Title: Narrowing the Knowledge Gaps on the Duration of Transferred Protective Immunity and on Vaccination Frequency
Authors: Gaillard, María Emilia; Bottero, Daniela; Zurita, María Eugenia; Carriquiriborde, Francisco; Aispuro, Pablo Martín; Bartel, Erika; Sabater Martínez, David; Bravo, María Sol; Castuma, Cecilia; Hozbor, Daniela Flavia
Publication Year: 2017
Collection: Universidad Nacional de La Plata (UNLP): SeDiCI (Servicio de Difusión de la Creación Intelectual)
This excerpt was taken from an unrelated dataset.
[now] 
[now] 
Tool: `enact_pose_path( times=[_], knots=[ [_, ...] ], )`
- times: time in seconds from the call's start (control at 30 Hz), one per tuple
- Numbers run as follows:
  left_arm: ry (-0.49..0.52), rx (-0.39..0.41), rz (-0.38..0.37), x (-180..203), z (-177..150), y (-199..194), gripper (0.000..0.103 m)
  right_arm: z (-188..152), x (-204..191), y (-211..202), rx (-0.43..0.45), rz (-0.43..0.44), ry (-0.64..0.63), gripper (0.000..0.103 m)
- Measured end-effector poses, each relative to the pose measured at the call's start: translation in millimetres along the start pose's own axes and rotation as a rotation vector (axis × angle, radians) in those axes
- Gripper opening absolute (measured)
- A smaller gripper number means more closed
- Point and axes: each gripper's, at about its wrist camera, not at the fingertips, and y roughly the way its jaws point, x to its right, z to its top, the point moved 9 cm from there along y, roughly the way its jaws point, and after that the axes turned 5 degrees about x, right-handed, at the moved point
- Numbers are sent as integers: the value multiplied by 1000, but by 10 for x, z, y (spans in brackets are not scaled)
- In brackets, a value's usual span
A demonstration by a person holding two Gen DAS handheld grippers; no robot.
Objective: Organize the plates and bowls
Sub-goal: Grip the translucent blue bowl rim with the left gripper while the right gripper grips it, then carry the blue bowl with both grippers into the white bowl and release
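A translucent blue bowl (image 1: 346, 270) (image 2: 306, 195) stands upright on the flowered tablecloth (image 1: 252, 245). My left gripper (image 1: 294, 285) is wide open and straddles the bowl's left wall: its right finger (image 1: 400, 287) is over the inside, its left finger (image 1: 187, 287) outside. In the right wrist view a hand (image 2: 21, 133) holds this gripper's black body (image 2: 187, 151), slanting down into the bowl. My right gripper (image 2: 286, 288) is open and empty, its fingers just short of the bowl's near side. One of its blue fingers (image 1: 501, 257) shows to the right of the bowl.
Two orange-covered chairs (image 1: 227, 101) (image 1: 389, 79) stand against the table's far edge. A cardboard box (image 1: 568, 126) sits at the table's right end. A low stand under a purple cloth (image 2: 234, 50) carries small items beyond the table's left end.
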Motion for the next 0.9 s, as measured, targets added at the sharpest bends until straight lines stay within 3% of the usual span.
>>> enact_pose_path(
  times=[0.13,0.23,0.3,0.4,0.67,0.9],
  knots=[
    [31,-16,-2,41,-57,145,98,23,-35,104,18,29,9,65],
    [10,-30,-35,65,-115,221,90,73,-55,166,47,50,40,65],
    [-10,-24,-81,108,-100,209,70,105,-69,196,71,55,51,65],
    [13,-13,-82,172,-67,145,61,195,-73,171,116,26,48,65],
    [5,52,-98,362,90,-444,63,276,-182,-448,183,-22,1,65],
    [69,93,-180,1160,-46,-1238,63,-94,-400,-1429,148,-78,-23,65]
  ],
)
Subject Terms: Biología; Bordetella pertussis; pregnancy immunization; acellular vaccine; protection
Description: Maternal safety through pertussis vaccination and subsequent maternal–fetal-antibody transfer are well documented, but information on infant protection from pertussis by such antibodies and by subsequent vaccinations is scarce. Since mice are used extensively for maternal-vaccination studies, we adopted that model to narrow those gaps in our understanding of maternal pertussis immunization. Accordingly, we vaccinated female mice with commercial acellular pertussis (aP) vaccine and measured offspring protection against Bordetella pertussis challenge and specific-antibody levels with or without revaccination. Maternal immunization protected the offspring against pertussis, with that immune protection transferred to the offspring lasting for several weeks, as evidenced by a reduction (4–5 logs, p < 0.001) in the colony-forming-units recovered from the lungs of 16-week-old offspring. Moreover, maternal-vaccination-acquired immunity from the first pregnancy still conferred protection to offspring up to the fourth pregnancy. Under the conditions of our experimental protocol, protection to offspring from the aP-induced immunity is transferred both transplacentally and through breastfeeding. Adoptive-transfer experiments demonstrated that transferred antibodies were more responsible for the protection detected in offspring than transferred whole spleen cells. In contrast to reported findings, the protection transferred was not lost after the vaccination of infant mice with the same or other vaccine preparations, and conversely, the immunity transferred from mothers did not interfere with the protection conferred by infant vaccination with the same or different vaccines. These results indicated that aP-vaccine immunization of pregnant female mice conferred protective immunity that is transferred both transplacentally and via offspring breastfeeding without compromising the protection boostered by subsequent infant vaccination. These results—though admittedly not necessarily immediately extrapolatable to ...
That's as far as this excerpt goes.